Stored data:
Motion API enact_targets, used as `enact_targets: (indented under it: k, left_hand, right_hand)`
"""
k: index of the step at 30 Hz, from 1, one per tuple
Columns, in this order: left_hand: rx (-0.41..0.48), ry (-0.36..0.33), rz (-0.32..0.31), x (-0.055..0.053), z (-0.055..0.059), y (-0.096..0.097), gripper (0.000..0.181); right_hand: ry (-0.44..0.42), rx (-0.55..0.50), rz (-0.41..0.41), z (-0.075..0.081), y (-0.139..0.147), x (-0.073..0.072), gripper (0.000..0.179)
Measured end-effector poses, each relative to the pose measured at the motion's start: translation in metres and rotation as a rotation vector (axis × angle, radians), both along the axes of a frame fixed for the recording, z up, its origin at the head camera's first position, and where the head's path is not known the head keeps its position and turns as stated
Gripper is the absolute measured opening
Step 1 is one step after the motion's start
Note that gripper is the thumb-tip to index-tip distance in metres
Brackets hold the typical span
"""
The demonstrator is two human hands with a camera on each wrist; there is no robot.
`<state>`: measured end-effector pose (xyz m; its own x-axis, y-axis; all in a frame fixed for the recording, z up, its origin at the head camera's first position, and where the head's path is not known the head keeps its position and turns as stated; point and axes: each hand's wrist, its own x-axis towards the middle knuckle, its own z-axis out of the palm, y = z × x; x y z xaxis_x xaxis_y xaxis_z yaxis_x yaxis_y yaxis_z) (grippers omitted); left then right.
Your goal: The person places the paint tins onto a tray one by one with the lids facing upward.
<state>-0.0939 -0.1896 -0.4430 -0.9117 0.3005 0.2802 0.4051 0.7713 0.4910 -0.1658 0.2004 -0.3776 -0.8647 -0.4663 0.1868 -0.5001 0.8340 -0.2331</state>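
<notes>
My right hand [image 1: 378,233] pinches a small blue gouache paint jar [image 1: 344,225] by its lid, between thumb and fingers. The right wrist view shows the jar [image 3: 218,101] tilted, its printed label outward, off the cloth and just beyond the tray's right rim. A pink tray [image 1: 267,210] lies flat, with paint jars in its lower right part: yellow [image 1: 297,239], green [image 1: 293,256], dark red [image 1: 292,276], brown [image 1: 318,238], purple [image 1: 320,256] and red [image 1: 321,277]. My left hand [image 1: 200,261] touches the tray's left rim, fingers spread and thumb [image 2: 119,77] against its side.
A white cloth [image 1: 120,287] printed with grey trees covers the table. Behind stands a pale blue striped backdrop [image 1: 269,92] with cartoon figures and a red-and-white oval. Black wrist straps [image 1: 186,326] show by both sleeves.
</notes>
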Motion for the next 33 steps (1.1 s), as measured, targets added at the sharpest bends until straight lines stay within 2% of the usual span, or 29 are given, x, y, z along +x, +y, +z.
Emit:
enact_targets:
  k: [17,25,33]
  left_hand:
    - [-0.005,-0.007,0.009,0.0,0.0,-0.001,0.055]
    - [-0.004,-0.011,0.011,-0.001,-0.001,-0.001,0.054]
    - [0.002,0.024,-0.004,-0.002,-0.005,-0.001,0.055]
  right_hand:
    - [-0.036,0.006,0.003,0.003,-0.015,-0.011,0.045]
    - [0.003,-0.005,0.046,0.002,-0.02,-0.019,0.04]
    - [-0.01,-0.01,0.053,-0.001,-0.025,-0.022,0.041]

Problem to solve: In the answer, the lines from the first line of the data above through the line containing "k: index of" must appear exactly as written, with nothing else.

Completed exercise:
Motion API enact_targets, used as `enact_targets: (indented under it: k, left_hand, right_hand)`
"""
k: index of the step at 30 Hz, from 1, one per tuple

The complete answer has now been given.